Frénésy parle de droit-fil et de droit-dessin. Lorsque l’impression n’est pas correctement maîtrisée, les lignes peuvent perdre leur rectitude et les angles se déformer. La confection ne pourra pas toujours corriger ce défaut ensuite.
Sur un carré où chaque centimètre appartient à une composition artistique, cette précision prend une importance particulière.
Regardez donc les bordures.
Regardez les angles.
Regardez si le dessin conserve son équilibre jusqu’aux extrémités.
La qualité se cache souvent là où l’on ne pense pas immédiatement à la chercher.
5. Le roulotté : quelques millimètres qui comptent
La dernière étape se joue sur quelques millimètres.
Le roulotté consiste à rouler très finement le bord du carré avant de le fixer. Lorsqu’il est réalisé à la main, chaque bord porte nécessairement la trace d’un geste humain.
Frénésy distingue plusieurs types de finitions et présente le roulotté main comme sa finition la plus luxueuse, chaque pièce étant alors unique.
C’est celle que Maison Devienne a choisie pour ses carrés.
Non pour ajouter un signe extérieur de luxe, mais parce que la finition devait être cohérente avec tout ce qui la précédait.
Une peinture originale.
Une édition limitée.
Une impression exigeante.
Puis, au dernier endroit où la main intervient, un geste qui ne soit pas entièrement mécanisé.
6. Finalement, comment reconnaître un beau carré ?
On peut regarder l’étiquette.Puis aller un peu plus loin.
Toucher la matière. Observer son tissage. Retourner le carré. Comparer les deux faces. Examiner la netteté du dessin, suivre une ligne jusqu’à la bordure, regarder les angles et approcher les yeux du roulotté.
Mais il reste une chose qu’aucune fiche technique ne mesure vraiment.

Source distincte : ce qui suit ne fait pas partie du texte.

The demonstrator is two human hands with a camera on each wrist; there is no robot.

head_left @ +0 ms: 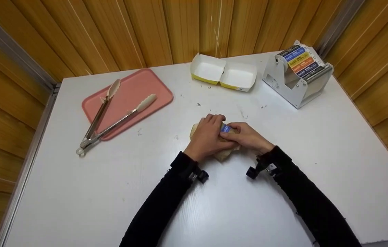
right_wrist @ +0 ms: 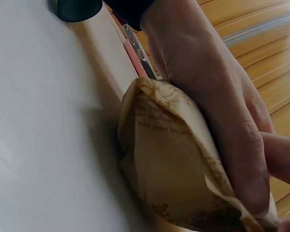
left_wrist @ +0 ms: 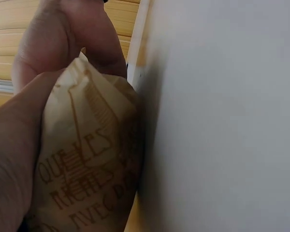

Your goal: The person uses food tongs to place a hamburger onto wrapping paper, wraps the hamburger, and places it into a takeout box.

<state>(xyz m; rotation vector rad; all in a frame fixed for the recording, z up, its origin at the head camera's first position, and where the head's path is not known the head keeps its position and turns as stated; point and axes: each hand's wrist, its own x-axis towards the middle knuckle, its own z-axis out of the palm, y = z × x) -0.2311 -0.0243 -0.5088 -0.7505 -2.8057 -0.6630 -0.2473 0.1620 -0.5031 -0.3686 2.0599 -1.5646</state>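
Note:
A small package (head_left: 223, 156) wrapped in tan printed paper lies on the table between both hands, with a blue label (head_left: 226, 128) on its upper side. My left hand (head_left: 207, 136) lies over the package and grips it, thumb toward the near side. From the right, my right hand (head_left: 247, 138) holds it beside the label, thumb on top. Brown lettering covers the wrapper (left_wrist: 87, 159) in the left wrist view. Folded paper edges show on the package (right_wrist: 169, 159) in the right wrist view. What the paper encloses is hidden.
On the left a pink tray (head_left: 135, 80) carries spread metal tongs (head_left: 113, 120), their hinge end past its edge. An opened yellow-and-white carton (head_left: 237, 73) stands at the back. At the back right is a label dispenser (head_left: 300, 92) with rolls of several colours.

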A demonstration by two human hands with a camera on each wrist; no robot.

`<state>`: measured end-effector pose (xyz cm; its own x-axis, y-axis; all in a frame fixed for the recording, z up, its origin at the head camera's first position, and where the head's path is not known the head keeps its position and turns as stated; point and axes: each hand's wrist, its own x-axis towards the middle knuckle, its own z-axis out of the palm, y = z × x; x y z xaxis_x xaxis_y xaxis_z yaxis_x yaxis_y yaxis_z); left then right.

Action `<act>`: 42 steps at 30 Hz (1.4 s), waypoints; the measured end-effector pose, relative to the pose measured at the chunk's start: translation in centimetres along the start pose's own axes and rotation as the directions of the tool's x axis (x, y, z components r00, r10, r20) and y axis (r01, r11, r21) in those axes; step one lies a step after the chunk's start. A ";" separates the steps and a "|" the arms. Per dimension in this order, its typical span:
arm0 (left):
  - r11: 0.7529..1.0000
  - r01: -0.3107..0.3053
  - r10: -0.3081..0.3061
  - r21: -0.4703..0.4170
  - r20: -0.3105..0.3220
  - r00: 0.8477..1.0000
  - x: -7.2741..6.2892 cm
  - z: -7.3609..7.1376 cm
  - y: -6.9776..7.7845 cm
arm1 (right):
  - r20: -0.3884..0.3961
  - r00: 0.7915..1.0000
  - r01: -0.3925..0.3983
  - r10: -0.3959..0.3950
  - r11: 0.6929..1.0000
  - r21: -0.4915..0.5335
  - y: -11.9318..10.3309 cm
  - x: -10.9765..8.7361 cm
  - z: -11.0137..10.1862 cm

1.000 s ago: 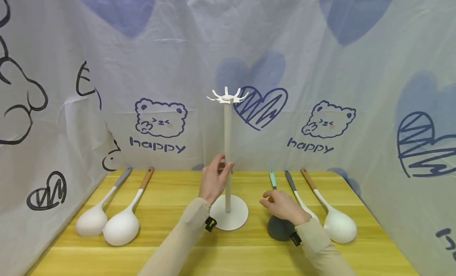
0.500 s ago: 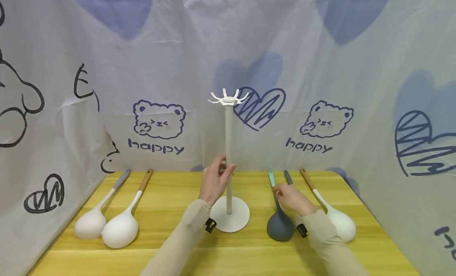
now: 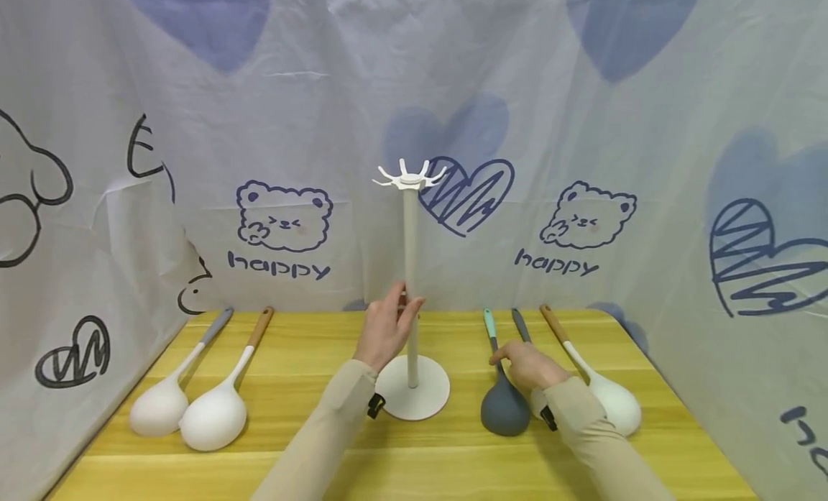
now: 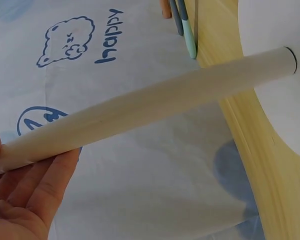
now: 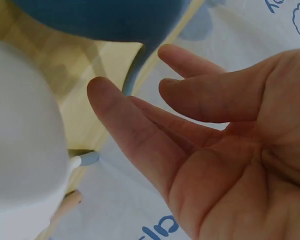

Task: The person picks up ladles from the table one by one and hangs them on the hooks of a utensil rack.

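A white utensil stand (image 3: 412, 256) with a ring of hooks on top rises from a round base. My left hand (image 3: 387, 327) holds its pole, thumb on one side and fingers on the other; the left wrist view shows the grip on the pole (image 4: 155, 102). Over on the right, a dark grey ladle (image 3: 504, 409) with a teal handle end lies on the table. My right hand (image 3: 532, 366) hovers at its neck, fingers loosely bent with a gap to the thumb. In the right wrist view the hand (image 5: 200, 130) overlaps the ladle's neck, holding nothing.
Beneath the right forearm lies a white ladle with a dark grey handle (image 3: 520, 324), its bowl mostly hidden. Right of it is a white ladle (image 3: 614, 406) with a brown handle. Two more white ladles (image 3: 158, 407) lie at left. A printed curtain (image 3: 310, 127) encloses the wooden table (image 3: 310, 472).
My right hand has moved forward from over the dark grey ladle's bowl, then back slightly to its neck, uncovering the bowl. The left hand has stayed on the pole.
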<state>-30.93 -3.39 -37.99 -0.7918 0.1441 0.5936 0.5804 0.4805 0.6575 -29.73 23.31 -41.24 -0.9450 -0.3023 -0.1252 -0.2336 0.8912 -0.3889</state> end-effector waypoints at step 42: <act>1.000 0.002 -0.002 -0.031 0.009 1.000 0.0 0.0 -0.4 | 0.043 0.997 -0.072 0.065 0.980 0.185 -0.6 0.8 0.5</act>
<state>-31.15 -3.56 -38.21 -0.7945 0.1512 0.5882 0.5843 0.4541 0.6726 -30.26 22.38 -41.57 -0.9474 -0.2578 -0.1895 -0.1185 0.8328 -0.5407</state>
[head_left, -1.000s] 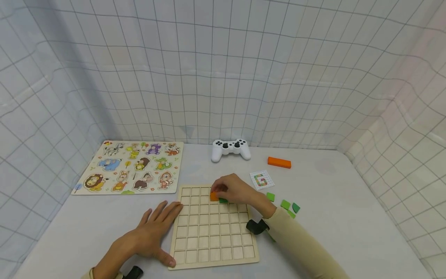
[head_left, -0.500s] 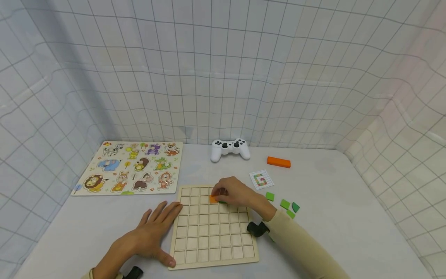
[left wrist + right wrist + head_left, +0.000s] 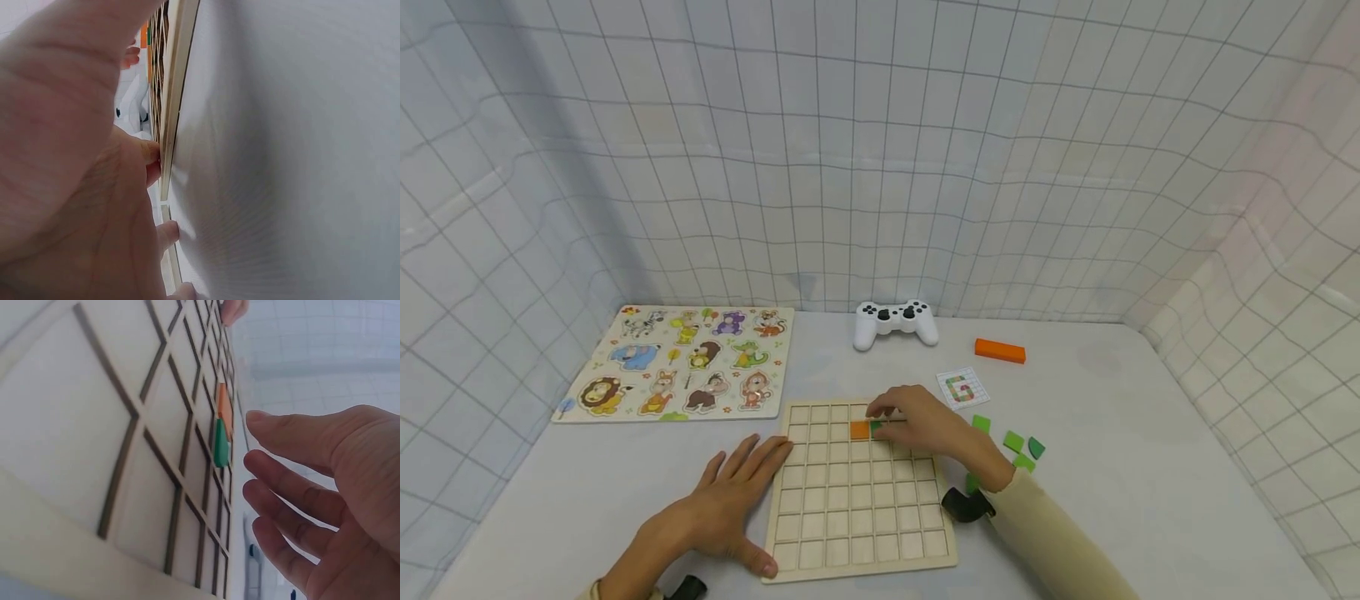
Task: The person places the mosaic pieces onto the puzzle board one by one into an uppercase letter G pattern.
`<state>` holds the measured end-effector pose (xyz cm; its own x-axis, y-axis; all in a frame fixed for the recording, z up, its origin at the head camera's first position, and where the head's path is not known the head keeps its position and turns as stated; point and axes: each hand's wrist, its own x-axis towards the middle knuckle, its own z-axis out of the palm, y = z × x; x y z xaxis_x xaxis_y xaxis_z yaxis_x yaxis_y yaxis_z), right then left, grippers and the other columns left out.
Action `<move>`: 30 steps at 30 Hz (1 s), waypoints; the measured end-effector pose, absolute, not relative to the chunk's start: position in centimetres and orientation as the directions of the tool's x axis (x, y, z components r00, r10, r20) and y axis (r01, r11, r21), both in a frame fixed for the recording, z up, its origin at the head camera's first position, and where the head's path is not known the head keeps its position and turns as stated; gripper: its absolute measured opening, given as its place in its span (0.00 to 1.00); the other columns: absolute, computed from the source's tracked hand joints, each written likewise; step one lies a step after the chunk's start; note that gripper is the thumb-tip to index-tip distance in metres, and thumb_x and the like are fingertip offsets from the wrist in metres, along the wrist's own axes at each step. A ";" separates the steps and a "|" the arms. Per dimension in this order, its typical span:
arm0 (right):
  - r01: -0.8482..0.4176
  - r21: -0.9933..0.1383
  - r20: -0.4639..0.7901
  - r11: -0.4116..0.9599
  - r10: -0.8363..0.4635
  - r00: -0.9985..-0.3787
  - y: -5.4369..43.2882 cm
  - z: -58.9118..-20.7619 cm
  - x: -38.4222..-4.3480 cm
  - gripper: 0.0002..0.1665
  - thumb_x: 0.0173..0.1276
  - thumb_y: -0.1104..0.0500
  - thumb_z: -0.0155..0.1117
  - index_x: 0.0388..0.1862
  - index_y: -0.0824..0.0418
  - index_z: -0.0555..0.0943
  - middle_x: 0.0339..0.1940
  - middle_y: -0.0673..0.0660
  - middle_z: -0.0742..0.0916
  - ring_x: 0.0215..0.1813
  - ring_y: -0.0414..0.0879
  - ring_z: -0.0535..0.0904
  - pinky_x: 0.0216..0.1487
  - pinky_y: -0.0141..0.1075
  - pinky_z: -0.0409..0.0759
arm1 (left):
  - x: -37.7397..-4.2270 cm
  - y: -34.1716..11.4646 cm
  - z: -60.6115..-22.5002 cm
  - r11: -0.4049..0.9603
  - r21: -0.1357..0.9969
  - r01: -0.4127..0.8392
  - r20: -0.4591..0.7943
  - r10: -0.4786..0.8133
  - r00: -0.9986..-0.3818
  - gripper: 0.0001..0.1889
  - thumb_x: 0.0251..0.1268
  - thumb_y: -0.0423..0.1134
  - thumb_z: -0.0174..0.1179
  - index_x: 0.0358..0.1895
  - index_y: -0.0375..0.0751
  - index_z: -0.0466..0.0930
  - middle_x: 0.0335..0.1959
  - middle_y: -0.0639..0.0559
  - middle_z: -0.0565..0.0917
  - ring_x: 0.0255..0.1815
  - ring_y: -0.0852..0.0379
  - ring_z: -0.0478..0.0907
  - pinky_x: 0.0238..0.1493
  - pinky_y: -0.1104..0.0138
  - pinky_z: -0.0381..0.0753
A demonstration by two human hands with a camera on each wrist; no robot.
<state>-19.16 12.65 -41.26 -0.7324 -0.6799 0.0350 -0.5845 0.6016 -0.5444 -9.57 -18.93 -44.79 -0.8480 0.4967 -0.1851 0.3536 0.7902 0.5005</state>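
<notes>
A wooden grid board [image 3: 857, 500] lies on the table in front of me. An orange tile [image 3: 859, 430] sits in a cell of its second row, with a green tile [image 3: 876, 429] right beside it. My right hand [image 3: 917, 421] hovers just over these tiles with relaxed, straight fingers and holds nothing; in the right wrist view the fingers [image 3: 294, 487] stand apart from the orange tile [image 3: 224, 407] and green tile [image 3: 220, 442]. My left hand [image 3: 730, 500] lies flat on the table, fingers against the board's left edge [image 3: 170, 137].
Several loose green tiles [image 3: 1015, 440] lie right of the board, near a small pattern card [image 3: 962, 387]. Behind are a white game controller [image 3: 896, 322], an orange block [image 3: 1000, 351] and an animal puzzle board [image 3: 681, 360]. Gridded white walls enclose the table.
My right hand set the orange tile into its cell beside the green one, let go and drew back to the right. The left hand has stayed in place.
</notes>
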 end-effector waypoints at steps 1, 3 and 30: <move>-0.585 -0.547 0.044 0.599 -0.677 -0.735 12.9 -41.1 -19.0 0.14 0.69 0.58 0.69 0.52 0.58 0.85 0.48 0.51 0.89 0.50 0.45 0.81 0.54 0.38 0.80 | -9.5 -18.9 -44.6 0.790 0.499 0.356 -0.186 0.499 -0.847 0.79 0.19 0.81 0.70 0.82 0.50 0.42 0.83 0.47 0.45 0.81 0.30 0.37 0.70 0.27 0.35; -0.593 -0.543 0.064 0.595 -0.674 -0.736 13.5 -40.8 -18.6 0.15 0.69 0.57 0.68 0.53 0.58 0.85 0.48 0.51 0.88 0.50 0.46 0.81 0.54 0.39 0.80 | -9.5 -18.9 -44.4 0.796 0.494 0.351 -0.196 0.495 -0.846 0.79 0.19 0.82 0.69 0.82 0.50 0.42 0.83 0.47 0.44 0.81 0.30 0.36 0.70 0.27 0.35; -0.488 -0.522 0.083 0.700 -0.528 -0.845 23.5 -40.9 -17.2 0.16 0.66 0.58 0.72 0.51 0.61 0.85 0.49 0.54 0.89 0.50 0.52 0.82 0.55 0.50 0.82 | -9.5 -19.0 -45.0 0.793 0.499 0.348 -0.182 0.489 -0.853 0.80 0.17 0.82 0.69 0.82 0.51 0.42 0.83 0.48 0.46 0.82 0.34 0.37 0.71 0.29 0.36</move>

Ce qui se passe lorsque le carré quitte la table et rencontre le corps.
Sa façon de prendre la lumière.
De bouger.
De révéler une couleur lorsque le tissu se replie.
C’est peut-être là que la qualité d’un carré prend finalement tout son sens : lorsque la technique disparaît suffisamment pour ne laisser apparaître que ce que l’on avait envie de transmettre.
Chez Maison Devienne, tout avait commencé par une peinture.
La soie devait simplement être à sa hauteur.
Questions fréquentes
Qu’est-ce qu’un twill de soie ?
Le twill est un type de tissage reconnaissable notamment aux fines diagonales visibles dans l’étoffe. Il est couramment utilisé pour les carrés de soie en raison de son équilibre entre tenue, douceur et souplesse.
Que signifie « 14 mommes » ?
Le momme est une unité traditionnellement utilisée pour indiquer le poids d’un tissu de soie. Un nombre de mommes supérieur correspond à une étoffe plus lourde, mais ne signifie pas automatiquement qu’elle est de meilleure qualité. Le tissage, la qualité de la fibre, l’impression et la confection interviennent également dans la qualité finale d’un carré.
Qu’est-ce que la traversée d’un carré de soie ?
La traversée désigne la capacité de l’impression à pénétrer la soie afin que les couleurs et le dessin restent visibles au verso. Une bonne traversée réduit la différence visuelle entre les deux faces du carré.
Quelle différence entre un roulotté main et un roulotté machine ?
Dans un roulotté main, le bord de la soie est roulé puis fixé manuellement. Le geste artisanal entraîne de légères variations d’une pièce à l’autre. Un roulotté machine offre au contraire une finition mécaniquement régulière.
Comment entretenir un carré en soie ?
La soie demande une attention particulière afin de préserver ses fibres et ses couleurs. Maison Devienne a consacré un guide complet à l’entretien de la soie naturelle : Entretien de la soie naturelle signé Maison Devienne, artisanat de luxe.
Sources
Frénésy, fabricant de foulards et carrés de soie à Lyon : informations techniques relatives au twill de soie 14 mommes, à l’impression numérique, à la traversée, au droit-fil, au droit-dessin et aux différentes finitions.
Maison Devienne : expérience de développement et de prototypage de la collection, choix de matière et témoignage de Louis Devienne.